During a trial of the System, the electrode-bearing end of one or two Leads is surgically implanted into the patient’s epidural space—the area just outside the sac of fluid that surrounds the spinal cord. (Id., Ex. E, pp. 20-28). This procedure is performed using a Touhy needle, a relatively large hypodermic needle with a [196]*196curved point. (Id., p. 20). Once the needle is inserted into the epidural space, a Lead is passed through the needle and advanced to the desired location. (Id., pp. 25-26). Fluoroscopy—“a type of medical imaging that shows a continuous X-ray image on a monitor, much like an X-ray movie” (http://www.fda.gov/Radiation-Emitting Products/RadiationEmittingProductsand Proeedures/Medicallmaging/MedicalX-Rays/ucmll5354.htm)—is used throughout the procedure to ensure the correct placement of the needle and the Lead. (Hoshovsky Declaration, Ex. E, pp. 20, 27).

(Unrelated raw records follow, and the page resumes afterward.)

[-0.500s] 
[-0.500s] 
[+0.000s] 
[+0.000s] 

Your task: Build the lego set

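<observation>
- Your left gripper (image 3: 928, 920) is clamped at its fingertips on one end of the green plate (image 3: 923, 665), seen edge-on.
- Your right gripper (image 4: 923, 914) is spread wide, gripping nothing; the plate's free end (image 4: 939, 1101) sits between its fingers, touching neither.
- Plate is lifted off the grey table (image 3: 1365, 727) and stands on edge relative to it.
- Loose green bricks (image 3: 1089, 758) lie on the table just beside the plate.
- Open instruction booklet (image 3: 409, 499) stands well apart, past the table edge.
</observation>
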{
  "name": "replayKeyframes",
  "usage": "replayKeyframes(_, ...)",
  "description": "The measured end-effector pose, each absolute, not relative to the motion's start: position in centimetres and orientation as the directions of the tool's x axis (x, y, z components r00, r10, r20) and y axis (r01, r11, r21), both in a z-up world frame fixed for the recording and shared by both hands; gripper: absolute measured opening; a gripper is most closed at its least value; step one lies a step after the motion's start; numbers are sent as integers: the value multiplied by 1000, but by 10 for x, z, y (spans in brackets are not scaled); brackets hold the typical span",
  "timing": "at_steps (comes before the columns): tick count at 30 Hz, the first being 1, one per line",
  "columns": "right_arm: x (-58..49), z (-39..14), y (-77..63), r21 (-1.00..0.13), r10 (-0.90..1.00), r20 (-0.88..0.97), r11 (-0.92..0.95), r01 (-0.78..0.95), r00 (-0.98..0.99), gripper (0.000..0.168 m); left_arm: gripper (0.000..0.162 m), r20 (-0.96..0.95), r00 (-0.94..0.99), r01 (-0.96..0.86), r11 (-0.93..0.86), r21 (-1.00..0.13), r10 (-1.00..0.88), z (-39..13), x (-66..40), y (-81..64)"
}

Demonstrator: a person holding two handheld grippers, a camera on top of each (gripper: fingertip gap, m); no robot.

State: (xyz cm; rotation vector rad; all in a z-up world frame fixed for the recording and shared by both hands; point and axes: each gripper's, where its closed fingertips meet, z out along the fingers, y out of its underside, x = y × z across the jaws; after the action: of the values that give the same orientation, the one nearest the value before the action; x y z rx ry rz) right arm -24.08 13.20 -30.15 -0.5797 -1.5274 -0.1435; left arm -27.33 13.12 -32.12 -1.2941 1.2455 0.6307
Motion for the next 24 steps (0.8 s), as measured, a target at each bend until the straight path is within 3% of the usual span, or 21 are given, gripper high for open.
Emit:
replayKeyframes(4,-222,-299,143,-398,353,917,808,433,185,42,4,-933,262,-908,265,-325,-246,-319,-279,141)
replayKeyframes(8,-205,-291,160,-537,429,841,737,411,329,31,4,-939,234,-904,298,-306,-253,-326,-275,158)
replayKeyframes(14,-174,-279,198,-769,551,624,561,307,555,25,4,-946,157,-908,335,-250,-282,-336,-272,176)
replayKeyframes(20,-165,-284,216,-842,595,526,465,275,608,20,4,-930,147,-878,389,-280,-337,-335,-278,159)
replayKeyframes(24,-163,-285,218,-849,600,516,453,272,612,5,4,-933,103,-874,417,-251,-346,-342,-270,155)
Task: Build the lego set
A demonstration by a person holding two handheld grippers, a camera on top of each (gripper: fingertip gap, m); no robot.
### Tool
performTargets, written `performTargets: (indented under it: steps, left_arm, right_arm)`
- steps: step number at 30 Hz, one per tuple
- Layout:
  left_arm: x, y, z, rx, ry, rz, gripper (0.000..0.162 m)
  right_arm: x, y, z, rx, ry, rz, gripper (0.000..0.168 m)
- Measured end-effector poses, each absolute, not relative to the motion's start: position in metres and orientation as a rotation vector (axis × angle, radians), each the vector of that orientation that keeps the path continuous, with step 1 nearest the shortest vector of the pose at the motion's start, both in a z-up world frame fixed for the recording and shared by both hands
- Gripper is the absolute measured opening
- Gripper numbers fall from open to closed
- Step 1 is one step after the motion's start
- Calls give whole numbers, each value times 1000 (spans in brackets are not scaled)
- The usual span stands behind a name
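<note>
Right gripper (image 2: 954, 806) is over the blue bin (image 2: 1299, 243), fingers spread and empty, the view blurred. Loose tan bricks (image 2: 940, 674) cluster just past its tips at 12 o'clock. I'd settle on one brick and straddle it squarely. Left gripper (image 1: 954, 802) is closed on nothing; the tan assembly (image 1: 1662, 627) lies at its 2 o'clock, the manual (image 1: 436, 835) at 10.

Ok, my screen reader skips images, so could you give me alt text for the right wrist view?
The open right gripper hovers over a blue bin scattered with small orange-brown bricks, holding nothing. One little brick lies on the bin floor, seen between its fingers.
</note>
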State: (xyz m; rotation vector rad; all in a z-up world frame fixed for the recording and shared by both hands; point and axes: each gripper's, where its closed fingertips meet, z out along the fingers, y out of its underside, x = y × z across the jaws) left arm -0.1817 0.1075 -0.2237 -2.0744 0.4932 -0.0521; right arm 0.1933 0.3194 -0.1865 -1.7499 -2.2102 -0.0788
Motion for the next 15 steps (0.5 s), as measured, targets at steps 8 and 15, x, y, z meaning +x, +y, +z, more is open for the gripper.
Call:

After the Lead is placed as desired, the non-implanted end of the Lead is then placed in a “Snap-Lip Connector” (a “Connector”), a small box containing grooves into which the non-implanted end of a Lead fit. {Id., p. 29). Once the Lead is positioned in a groove, the lid to the Connector is snapped shut and a cable emanating from the Connector is plugged into the ENS. {Id.). Once it is plugged in, the Connector connects the ENS with the Lead and permits the pulse generated by the ENS to be transmitted to the electrodes.

After the Lead(s) are implanted and the Connector is plugged into the ENS, the patient is awakened in the operating room so that a clinician can conduct “Intraopera-tive Test Stimulation.” (Id., pp. 33-35). The Guide provides a protocol for conducting this procedure. First, the clinician must “[e]nsure that the patient can provide immediate feedback.” (Id. p. 34). To make this possible, the implantation must be performed under local anesthesia with sedation, which must be monitored “closely to maintain comfort and to ensure that the patient can understand and respond during intraoperative test stimulation.” (Id. p. 16).